Get to know the voice of ‘Narcos’

Before his starring role in the Netflix drama “Narcos,” Boyd Holbrook hovered in the background of several movies and TV series.

He was one of the ill-fated Hatfields in History’s miniseries “Hatfields and McCoys” and, in “Gone Girl,” he was the male half of the couple that befriended and ultimately robbed Rosamund Pike when she was on the run.

But Holbrook’s role as real-life DEA agent Steve Murphy on “Narcos” has thrust him into the spotlight in a way no one could have predicted when the show began filming last year on location in Bogota, Colombia. Holbrook’s voiceovers alone — a history lesson on drug trafficking in South America and a mordant commentary on the cluelessness of the US government vis a vis Pablo Escobar’s drug empire — are a crucial part of the show’s narrative arc.

“I was always carrying a voice recorder around,” says Holbrook, 34, who did the voiceovers concurrently with production. “I worked on the series for six months, then another two months on the voiceovers.”

“Narcos” has won raves for star Wagner Moura (as Escobar) and for its frightening portrayal of one of the bloodiest periods in Colombia’s history. Holbrook says that even before he reported for work in Bogota, he underwent a rigorous training program with Murphy and DEA agents in Hogan’s Valley, Va., a completely mock town near Quantico constructed for such purposes — with fake houses, hotels, a post office, bank, movie theater and other buildings.

“I spent a lot time with Steve. Me and Pedro [Pascal, who plays DEA agent Javier Pena] were the first civilians at Quantico. Fake town. It’s in countryside out in Virginia. They train you to become undercover agents,” Holbrook says. “We went to a hotel room and had to negotiate how to buy drugs. While you’re doing that, another dude comes out of another room and says, ‘Who the f–k is this guy?’ They give you a gun. It fires. Blanks. But it’s as loud as a real gun.

“They were giving us a taste for what could go on.”

Holbrook was born in Prestonburg, Ky. A carpentry job at a local theater led to him being discovered by a modeling agent and soon Holbrook was working for Elite Models and Wilhelmina Models. The money he earned paid for his tuition at NYU film school. Eventually, one of his screenplays landed in the hands of director Gus van Zant, who gave Holbrook a small part in his award-winning 2008 film “Milk.”

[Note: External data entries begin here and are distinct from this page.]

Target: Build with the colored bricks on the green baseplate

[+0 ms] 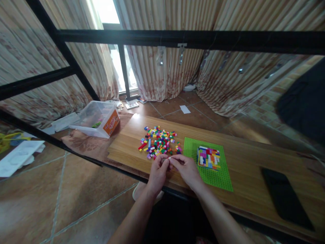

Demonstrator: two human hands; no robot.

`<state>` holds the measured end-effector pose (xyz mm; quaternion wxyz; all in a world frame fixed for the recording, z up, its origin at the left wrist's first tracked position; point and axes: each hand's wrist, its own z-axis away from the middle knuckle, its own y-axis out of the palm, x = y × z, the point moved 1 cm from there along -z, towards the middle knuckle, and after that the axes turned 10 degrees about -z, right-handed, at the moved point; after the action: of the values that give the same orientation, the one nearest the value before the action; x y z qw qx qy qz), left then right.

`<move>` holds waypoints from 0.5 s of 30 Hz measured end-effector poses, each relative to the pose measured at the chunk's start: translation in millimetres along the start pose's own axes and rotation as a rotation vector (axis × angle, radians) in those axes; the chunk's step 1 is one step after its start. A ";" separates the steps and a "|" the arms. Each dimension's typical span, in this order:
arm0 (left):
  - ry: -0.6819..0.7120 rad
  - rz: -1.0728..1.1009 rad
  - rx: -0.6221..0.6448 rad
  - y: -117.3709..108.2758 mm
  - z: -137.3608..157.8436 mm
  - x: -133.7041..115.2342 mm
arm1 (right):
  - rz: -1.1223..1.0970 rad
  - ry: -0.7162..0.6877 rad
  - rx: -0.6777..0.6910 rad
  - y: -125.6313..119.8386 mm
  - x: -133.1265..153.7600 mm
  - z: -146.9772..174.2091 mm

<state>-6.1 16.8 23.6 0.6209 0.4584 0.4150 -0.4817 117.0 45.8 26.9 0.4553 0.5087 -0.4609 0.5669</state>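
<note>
My left hand [157,173] and my right hand [187,168] meet at the fingertips over the near edge of the wooden table. Both are closed in a pinch, with a small whitish toy brick [170,158] between them, partly hidden by the fingers. Just beyond my left hand lies a pile of loose toy bricks [160,140] in many colours. To the right of my right hand is a green studded baseplate [189,146]. A low block of multicoloured toy bricks [209,157] sits on it.
A black flat device [285,196] lies on the wooden table [246,159] at the right. A clear plastic bin [87,117] with an orange label stands on a brown cloth [85,144] at the left. Black metal bars [162,37] cross in front of the curtains.
</note>
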 end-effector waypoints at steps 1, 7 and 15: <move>0.005 -0.006 0.021 0.9 1.1 -0.9 | -0.056 0.025 -0.013 0.9 0.1 3.0; -0.025 -0.030 0.137 5.1 7.0 -4.9 | -0.201 0.087 -0.070 -3.0 5.8 15.9; -0.078 -0.082 0.336 19.4 15.4 -0.5 | -0.233 0.094 -0.079 -21.9 11.3 47.2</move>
<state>13.8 4.2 30.9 0.5313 0.5192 0.3226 -0.5866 145.3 3.3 42.1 0.5588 0.5132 -0.3989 0.5150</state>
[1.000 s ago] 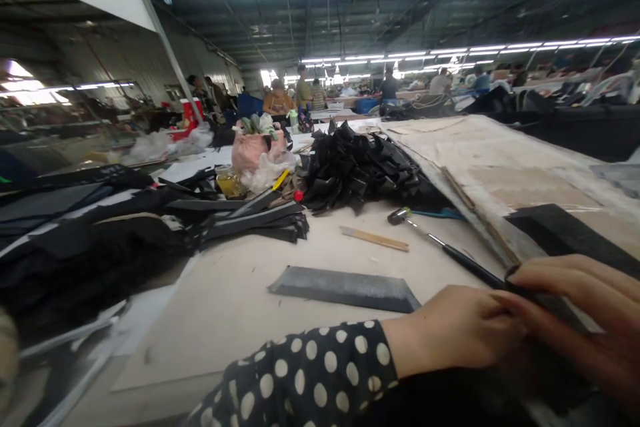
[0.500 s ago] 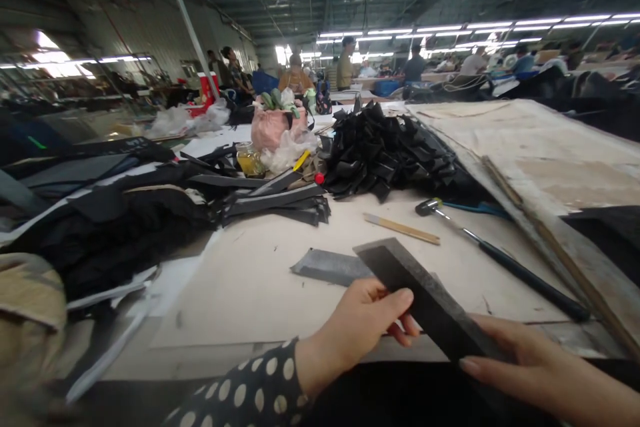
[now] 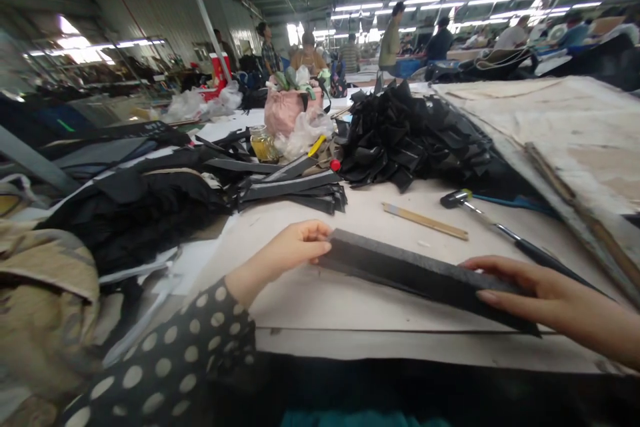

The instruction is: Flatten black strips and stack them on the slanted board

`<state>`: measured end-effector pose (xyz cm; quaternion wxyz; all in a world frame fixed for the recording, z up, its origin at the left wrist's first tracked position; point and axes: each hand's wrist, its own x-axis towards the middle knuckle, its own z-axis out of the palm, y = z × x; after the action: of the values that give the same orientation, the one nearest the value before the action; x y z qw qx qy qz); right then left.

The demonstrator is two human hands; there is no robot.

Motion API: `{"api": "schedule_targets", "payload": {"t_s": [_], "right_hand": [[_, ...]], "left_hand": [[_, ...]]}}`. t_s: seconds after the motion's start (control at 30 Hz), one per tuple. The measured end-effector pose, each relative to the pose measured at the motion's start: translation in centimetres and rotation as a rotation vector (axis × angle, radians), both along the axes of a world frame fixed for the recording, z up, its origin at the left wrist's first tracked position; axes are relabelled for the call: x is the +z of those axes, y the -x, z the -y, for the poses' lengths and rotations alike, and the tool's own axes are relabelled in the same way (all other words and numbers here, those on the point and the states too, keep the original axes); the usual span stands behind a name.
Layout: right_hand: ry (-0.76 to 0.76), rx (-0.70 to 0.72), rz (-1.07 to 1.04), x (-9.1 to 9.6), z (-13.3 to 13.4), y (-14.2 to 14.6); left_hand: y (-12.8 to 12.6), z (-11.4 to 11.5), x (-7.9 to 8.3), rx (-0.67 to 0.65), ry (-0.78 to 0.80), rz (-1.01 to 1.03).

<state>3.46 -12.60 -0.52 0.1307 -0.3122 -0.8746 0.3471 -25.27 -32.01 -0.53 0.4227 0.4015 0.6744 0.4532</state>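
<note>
A long black strip (image 3: 400,271) with a grey band along its upper edge is stretched between my two hands, just over the pale work board (image 3: 295,307). My left hand (image 3: 300,245) pinches its left end between thumb and fingers. At the right end, my right hand (image 3: 530,290) grips the strip with the thumb in front and the fingers behind its top edge. Beyond the strip lie a flat wooden stick (image 3: 425,221) and a hammer (image 3: 493,223) with a black handle.
A heap of black pieces (image 3: 415,137) stands at the back. Stacked dark strips (image 3: 295,190) lie left of it, near a pink bag (image 3: 287,113) and a glass jar (image 3: 263,145). Black fabric (image 3: 130,213) covers the left side. A wooden bar (image 3: 575,207) edges the right.
My left hand has moved left to the strip's end, and the strip has swung from steeply slanted to nearly level. The grey strip on the board no longer shows. The view has shifted slightly.
</note>
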Motion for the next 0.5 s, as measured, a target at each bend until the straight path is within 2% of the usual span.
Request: {"api": "schedule_targets", "payload": {"t_s": [0.07, 0.13, 0.33, 0.5], "right_hand": [[0.117, 0.027, 0.020, 0.0, -0.2, 0.5], [0.146, -0.009, 0.018, -0.5, -0.1, 0.9], [0.008, -0.046, 0.070, -3.1, 0.4, 1.0], [-0.021, -0.033, 0.150, -3.9, 0.4, 1.2]], "left_hand": [[1.1, -0.3, -0.4, -0.002, 0.021, -0.043], [1.8, -0.5, -1.0, -0.012, 0.052, -0.092], [3.3, -0.6, -3.2, -0.004, 0.115, -0.261], [4.0, -0.6, -4.1, -0.067, 0.126, -0.270]]}}
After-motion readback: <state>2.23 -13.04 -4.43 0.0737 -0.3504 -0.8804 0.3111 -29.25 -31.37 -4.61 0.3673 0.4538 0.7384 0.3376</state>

As he moved in Hollywood circles, Holbrook met and started dating actress Elizabeth Olsen, whom he met on the set of “Very Good Girls.” After a brief engagement, the couple separated this year, but Holbrook has no regrets. “I’m just way better off,” he says.

He’s now back in Bogota to start filming Season 2 of “Narcos.”

One thing he’s learned from completing the first season?

“There would be no Pablo Escobar without American consumption.”